Available data:
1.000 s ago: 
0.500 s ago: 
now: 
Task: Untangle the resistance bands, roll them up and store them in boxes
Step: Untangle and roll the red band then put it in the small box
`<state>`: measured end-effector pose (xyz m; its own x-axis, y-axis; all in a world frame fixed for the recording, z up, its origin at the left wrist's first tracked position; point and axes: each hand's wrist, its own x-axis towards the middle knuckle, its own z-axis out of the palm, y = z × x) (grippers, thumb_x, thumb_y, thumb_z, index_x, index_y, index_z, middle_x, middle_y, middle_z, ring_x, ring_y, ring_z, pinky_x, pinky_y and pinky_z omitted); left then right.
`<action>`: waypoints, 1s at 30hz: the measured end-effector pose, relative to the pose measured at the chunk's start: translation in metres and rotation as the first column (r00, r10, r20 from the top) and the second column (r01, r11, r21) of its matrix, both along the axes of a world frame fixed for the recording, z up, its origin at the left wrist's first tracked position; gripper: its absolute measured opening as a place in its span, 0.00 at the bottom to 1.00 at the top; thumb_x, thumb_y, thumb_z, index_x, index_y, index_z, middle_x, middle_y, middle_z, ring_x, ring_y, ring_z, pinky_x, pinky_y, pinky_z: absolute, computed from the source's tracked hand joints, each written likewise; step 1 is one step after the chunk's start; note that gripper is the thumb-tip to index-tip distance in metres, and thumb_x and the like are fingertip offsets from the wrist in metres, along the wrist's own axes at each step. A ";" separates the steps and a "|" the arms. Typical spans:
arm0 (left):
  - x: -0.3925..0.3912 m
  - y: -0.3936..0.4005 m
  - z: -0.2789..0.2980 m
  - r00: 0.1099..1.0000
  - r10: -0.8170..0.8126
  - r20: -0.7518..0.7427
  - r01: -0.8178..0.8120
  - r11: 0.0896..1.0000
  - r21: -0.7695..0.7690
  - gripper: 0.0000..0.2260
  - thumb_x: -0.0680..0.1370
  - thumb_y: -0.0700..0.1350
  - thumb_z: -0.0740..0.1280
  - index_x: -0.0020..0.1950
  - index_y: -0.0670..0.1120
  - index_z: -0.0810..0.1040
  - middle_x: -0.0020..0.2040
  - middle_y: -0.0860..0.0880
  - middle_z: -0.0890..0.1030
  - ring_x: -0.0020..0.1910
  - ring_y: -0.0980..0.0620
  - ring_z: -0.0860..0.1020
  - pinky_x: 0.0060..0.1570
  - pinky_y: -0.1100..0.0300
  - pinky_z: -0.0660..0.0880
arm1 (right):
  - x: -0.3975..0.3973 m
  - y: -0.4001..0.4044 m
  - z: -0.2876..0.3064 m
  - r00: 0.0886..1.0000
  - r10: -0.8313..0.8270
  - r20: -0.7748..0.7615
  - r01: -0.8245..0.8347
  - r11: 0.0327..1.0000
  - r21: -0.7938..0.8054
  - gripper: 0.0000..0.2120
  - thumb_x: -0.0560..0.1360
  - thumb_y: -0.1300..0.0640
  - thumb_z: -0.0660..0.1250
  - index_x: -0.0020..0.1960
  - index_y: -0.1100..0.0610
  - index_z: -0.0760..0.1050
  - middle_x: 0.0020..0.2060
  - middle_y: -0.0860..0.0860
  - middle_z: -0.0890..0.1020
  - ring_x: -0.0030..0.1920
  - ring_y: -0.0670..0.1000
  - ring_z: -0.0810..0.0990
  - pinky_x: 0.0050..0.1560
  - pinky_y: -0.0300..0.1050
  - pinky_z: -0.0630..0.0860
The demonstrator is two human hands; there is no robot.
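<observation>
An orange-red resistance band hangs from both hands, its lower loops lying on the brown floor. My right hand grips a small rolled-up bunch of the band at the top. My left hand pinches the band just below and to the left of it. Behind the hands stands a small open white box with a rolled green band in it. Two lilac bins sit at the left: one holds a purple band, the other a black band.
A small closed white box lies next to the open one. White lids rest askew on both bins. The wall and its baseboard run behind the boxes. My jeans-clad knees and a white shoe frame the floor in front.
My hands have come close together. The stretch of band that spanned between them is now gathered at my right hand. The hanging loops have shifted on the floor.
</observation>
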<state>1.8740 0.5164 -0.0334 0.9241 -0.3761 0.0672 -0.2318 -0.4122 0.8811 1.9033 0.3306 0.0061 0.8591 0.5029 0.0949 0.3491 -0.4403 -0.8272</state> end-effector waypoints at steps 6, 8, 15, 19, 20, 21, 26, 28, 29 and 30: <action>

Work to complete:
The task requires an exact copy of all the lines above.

Problem solution:
1.000 s ago: 
0.500 s ago: 
now: 
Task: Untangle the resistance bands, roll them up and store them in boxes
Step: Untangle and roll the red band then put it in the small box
`<state>`: measured end-effector pose (xyz m; its own x-axis, y-axis; all in a world frame fixed for the recording, z up, its origin at the left wrist's first tracked position; point and axes: each hand's wrist, its own x-axis towards the middle knuckle, its own z-axis out of the palm, y = z × x) (grippers, thumb_x, thumb_y, thumb_z, index_x, index_y, index_z, middle_x, middle_y, middle_z, ring_x, ring_y, ring_z, pinky_x, pinky_y and pinky_z omitted); left then right.
`<action>`: waypoints, 1s at 30hz: the measured end-effector pose, relative to the pose measured at the chunk's start: translation in metres and rotation as the first column (r00, r10, r20 from the top) and the second column (r01, r11, r21) of its matrix, both along the axes of a world frame fixed for the recording, z up, its origin at the left wrist's first tracked position; gripper: its absolute measured opening as a place in its span, 0.00 at the bottom to 1.00 at the top; thumb_x, thumb_y, thumb_z, index_x, index_y, index_z, middle_x, middle_y, middle_z, ring_x, ring_y, ring_z, pinky_x, pinky_y, pinky_z: absolute, computed from the source's tracked hand joints, each written likewise; step 1 is one step after the chunk's start; note that gripper is the thumb-tip to index-tip distance in metres, and thumb_x and the like are fingertip offsets from the wrist in metres, along the wrist's own axes at each step. A ";" separates the steps and a "|" the arms. Typical spans:
arm0 (left):
  - x: -0.3925..0.3912 m
  - y: -0.3936..0.4005 m
  - z: -0.2789..0.2980 m
  - r00: 0.1099..1.0000
  - r10: -0.8170..0.8126
  - r20: -0.7518..0.7427
  - r01: -0.8178..0.8120
  - r11: 0.0896..1.0000
  - r21: -0.7695..0.7690
  - gripper: 0.0000..0.2260
  - thumb_x: -0.0680..0.1370
  - thumb_y: -0.0700..0.1350
  - thumb_z: -0.0740..0.1280
  - index_x: -0.0020..0.1950
  - index_y: -0.0670..0.1120
  - index_z: -0.0810..0.1040
  - middle_x: -0.0020..0.2040
  - middle_y: -0.0860..0.0880
  - middle_z: -0.0890..0.1030
  - ring_x: -0.0020..0.1910
  - ring_y: -0.0980..0.0620
  - ring_z: -0.0860..0.1020
  - pinky_x: 0.0060..0.1570
  - pinky_y: -0.1100..0.0300
  - pinky_z: -0.0660..0.0880
arm1 (right):
  - x: -0.3975..0.3973 m
  - y: -0.4001..0.4044 m
  - z: -0.2876..0.3064 m
  - r00: 0.0886..1.0000
  - r10: -0.8313..0.8270
  - r20: -0.7748..0.7615
  - r01: -0.8245..0.8347
  - r11: 0.0327..1.0000
  - r21: -0.7938..0.8054
  - gripper: 0.0000..0.2120
  - thumb_x: -0.0560..0.1360
  - thumb_y: -0.1300..0.0640
  - thumb_z: -0.0660..0.1250
  - index_x: -0.0020..0.1960
  - index_y: -0.1100..0.0610
  - index_z: -0.0760..0.1050
  - middle_x: 0.0020..0.2060
  - middle_y: -0.0860..0.0860
  - middle_z: -0.0890..0.1020
  - ring_x: -0.0030..0.1920
  - ring_y: -0.0670..0.1000
  - ring_z: -0.0810..0.0990
  - pinky_x: 0.0050..0.1560
  - pinky_y: -0.0300..0.1050
  - pinky_z: -0.0630..0.0860
The demonstrator is two human hands; there is no robot.
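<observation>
An orange-red resistance band hangs from both hands, its lower loops lying on the brown floor. My right hand grips a small rolled-up bunch of the band at the top. My left hand pinches the band just below and to the left of it. Behind the hands stands a small open white box with a rolled green band in it. Two lilac bins sit at the left: one holds a purple band, the other a black band.
A small closed white box lies next to the open one. White lids rest askew on both bins. The wall and its baseboard run behind the boxes. My jeans-clad knees and a white shoe frame the floor in front.
My hands have come close together. The stretch of band that spanned between them is now gathered at my right hand. The hanging loops have shifted on the floor.
</observation>
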<state>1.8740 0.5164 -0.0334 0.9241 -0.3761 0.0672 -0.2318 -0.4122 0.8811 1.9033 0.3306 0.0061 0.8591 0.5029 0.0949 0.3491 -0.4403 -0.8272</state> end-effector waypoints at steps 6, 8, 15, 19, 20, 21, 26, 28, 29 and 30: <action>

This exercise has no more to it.